Try it
Your task is to repeat exactly the lines below between the line holding "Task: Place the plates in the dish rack" and the line holding "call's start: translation", inclusive, and only those.

Dataset entries
════

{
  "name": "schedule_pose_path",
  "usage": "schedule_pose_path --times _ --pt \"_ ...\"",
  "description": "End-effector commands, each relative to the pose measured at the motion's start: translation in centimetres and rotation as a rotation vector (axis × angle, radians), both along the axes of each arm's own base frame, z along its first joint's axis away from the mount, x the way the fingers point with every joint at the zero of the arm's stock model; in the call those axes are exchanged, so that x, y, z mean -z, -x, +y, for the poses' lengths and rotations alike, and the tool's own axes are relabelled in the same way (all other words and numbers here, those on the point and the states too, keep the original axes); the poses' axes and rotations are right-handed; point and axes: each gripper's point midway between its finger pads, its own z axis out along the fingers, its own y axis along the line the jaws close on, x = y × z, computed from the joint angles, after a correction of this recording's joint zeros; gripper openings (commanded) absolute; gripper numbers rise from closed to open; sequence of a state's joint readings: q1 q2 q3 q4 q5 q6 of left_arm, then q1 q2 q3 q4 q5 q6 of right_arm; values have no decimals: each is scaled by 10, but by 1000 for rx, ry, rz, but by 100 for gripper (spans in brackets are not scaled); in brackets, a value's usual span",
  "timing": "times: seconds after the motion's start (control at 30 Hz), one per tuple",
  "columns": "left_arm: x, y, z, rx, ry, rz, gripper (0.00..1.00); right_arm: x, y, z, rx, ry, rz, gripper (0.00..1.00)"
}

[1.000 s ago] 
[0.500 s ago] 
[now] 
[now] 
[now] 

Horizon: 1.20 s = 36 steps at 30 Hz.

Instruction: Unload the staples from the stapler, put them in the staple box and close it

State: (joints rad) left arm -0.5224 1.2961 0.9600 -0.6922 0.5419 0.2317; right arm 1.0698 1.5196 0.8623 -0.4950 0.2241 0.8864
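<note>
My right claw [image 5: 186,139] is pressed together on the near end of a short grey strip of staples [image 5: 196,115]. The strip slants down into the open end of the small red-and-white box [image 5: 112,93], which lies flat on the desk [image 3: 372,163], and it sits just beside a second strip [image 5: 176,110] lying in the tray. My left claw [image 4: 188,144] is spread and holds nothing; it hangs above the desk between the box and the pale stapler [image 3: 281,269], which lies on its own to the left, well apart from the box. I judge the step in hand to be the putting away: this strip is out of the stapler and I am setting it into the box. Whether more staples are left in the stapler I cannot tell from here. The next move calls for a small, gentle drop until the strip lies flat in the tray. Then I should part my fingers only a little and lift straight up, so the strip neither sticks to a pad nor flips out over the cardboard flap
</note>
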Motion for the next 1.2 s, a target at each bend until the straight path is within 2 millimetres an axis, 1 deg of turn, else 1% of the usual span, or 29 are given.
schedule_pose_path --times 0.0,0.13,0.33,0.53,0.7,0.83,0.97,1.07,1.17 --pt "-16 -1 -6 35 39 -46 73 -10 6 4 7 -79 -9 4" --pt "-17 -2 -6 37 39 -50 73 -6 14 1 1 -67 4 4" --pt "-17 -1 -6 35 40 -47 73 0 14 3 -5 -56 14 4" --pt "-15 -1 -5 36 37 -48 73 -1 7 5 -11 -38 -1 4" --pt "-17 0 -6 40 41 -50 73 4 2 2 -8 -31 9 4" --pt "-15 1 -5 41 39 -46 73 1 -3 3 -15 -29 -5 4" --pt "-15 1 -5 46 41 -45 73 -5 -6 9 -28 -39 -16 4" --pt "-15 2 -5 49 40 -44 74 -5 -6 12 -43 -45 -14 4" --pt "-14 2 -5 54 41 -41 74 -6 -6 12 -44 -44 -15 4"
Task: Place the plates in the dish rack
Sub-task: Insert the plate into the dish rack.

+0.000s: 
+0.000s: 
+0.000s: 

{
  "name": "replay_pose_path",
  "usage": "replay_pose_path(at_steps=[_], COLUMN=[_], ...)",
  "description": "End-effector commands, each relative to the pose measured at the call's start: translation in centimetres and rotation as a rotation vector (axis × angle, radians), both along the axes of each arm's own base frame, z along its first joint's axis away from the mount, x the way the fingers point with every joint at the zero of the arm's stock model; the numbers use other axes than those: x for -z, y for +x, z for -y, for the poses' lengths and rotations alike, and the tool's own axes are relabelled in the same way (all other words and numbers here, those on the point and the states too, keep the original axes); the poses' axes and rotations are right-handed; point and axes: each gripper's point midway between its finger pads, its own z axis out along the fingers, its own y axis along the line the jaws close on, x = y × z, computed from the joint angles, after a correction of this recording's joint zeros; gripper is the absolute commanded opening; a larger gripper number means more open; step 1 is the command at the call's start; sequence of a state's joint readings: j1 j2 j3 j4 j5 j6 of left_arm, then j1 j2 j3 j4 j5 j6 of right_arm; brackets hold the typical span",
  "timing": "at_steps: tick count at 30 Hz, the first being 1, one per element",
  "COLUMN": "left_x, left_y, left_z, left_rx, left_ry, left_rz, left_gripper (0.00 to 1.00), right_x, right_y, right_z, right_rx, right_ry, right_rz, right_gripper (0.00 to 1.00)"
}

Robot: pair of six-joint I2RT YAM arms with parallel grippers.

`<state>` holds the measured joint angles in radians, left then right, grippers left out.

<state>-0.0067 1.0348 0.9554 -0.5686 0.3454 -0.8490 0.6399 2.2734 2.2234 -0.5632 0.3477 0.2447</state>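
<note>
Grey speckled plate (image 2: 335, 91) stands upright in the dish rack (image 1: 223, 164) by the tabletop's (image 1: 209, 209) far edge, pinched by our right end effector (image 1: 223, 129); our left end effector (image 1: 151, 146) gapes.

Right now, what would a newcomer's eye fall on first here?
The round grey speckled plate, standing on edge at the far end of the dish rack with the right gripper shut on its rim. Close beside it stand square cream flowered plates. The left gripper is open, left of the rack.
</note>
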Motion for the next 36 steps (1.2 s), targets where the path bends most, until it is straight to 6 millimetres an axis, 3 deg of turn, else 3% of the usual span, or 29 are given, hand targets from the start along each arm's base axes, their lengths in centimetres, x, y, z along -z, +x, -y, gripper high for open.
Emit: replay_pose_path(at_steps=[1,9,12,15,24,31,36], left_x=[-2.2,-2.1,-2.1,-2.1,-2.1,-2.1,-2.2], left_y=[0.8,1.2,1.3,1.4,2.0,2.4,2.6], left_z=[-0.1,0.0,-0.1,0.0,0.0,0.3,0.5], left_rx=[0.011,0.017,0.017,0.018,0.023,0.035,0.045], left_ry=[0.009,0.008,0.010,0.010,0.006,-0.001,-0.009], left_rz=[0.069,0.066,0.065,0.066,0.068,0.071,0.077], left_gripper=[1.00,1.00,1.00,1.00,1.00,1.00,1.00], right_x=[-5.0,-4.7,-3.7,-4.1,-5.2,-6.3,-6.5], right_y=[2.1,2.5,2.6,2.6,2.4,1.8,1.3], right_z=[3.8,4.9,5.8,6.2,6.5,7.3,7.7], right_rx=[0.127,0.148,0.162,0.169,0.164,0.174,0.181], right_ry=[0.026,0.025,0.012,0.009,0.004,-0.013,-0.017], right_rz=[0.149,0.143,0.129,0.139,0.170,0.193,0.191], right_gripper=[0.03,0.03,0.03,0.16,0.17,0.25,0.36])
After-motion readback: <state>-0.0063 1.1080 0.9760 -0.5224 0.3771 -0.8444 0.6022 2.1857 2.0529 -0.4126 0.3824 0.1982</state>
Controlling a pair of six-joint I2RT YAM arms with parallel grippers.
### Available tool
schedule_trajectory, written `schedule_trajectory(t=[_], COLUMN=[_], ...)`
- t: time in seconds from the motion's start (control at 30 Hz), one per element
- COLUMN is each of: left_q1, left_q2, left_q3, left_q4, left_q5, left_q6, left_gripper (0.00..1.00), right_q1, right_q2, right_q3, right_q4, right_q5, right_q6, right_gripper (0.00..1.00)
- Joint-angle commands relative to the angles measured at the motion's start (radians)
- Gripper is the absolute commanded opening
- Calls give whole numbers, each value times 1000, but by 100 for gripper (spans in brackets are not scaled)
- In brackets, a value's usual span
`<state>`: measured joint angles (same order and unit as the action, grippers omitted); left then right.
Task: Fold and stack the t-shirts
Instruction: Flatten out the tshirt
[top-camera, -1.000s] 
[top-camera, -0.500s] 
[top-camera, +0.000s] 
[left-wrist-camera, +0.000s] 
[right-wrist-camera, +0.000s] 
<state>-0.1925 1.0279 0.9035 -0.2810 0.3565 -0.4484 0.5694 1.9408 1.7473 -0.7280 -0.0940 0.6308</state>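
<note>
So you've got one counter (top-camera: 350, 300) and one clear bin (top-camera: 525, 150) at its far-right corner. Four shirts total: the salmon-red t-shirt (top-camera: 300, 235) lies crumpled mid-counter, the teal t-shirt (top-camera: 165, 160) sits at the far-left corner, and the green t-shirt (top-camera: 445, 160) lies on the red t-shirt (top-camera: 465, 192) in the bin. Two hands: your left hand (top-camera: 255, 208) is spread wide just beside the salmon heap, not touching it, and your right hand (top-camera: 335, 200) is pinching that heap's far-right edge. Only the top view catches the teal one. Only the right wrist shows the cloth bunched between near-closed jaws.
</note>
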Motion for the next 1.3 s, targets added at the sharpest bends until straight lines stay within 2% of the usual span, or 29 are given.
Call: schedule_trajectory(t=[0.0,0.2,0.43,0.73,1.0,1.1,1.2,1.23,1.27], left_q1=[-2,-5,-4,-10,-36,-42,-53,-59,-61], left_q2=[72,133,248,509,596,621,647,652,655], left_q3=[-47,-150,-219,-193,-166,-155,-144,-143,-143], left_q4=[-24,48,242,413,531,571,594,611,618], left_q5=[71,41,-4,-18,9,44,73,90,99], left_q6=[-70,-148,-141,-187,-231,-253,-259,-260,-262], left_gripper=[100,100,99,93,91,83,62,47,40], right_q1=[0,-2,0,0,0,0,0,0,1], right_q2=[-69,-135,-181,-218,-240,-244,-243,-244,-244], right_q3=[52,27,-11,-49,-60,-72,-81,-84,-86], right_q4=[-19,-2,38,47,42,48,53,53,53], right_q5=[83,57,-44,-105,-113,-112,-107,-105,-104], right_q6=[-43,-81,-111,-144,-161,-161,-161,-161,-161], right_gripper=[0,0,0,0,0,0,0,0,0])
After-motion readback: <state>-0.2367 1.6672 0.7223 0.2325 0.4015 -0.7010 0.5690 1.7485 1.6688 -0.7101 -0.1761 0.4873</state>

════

Answer to this problem
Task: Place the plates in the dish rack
Sub-task: Insert the plate into the dish rack.

+0.000s: 
+0.000s: 
+0.000s: 

{
  "name": "replay_pose_path",
  "usage": "replay_pose_path(at_steps=[_], COLUMN=[_], ...)",
  "description": "End-effector commands, each relative to the pose measured at the call's start: translation in centimetres and rotation as a rotation vector (axis × angle, radians), both along the axes of each arm's own base frame, z along its first joint's axis away from the mount, x the way the fingers point with every joint at the zero of the arm's stock model; the numbers use other axes than those: x for -z, y for +x, z for -y, for the poses' lengths and rotations alike, and the tool's own axes are relabelled in the same way (all other words and numbers here, those on the point and the states too, keep the original axes); the poses' axes and rotations are right-handed; point and axes: each gripper's point midway between its finger pads, its own z axis out along the fingers, its own y axis along the line the jaws close on, x = y × z, computed from the joint angles, after a correction of this recording's joint zeros; gripper is the absolute commanded opening; a larger gripper number means more open; step 1 is the command at the call's start; sequence of a state's joint readings: j1 j2 j3 j4 j5 j6 of left_arm, then j1 j2 j3 j4 j5 j6 of right_arm; brackets hold the typical span",

Here is where the answer stops.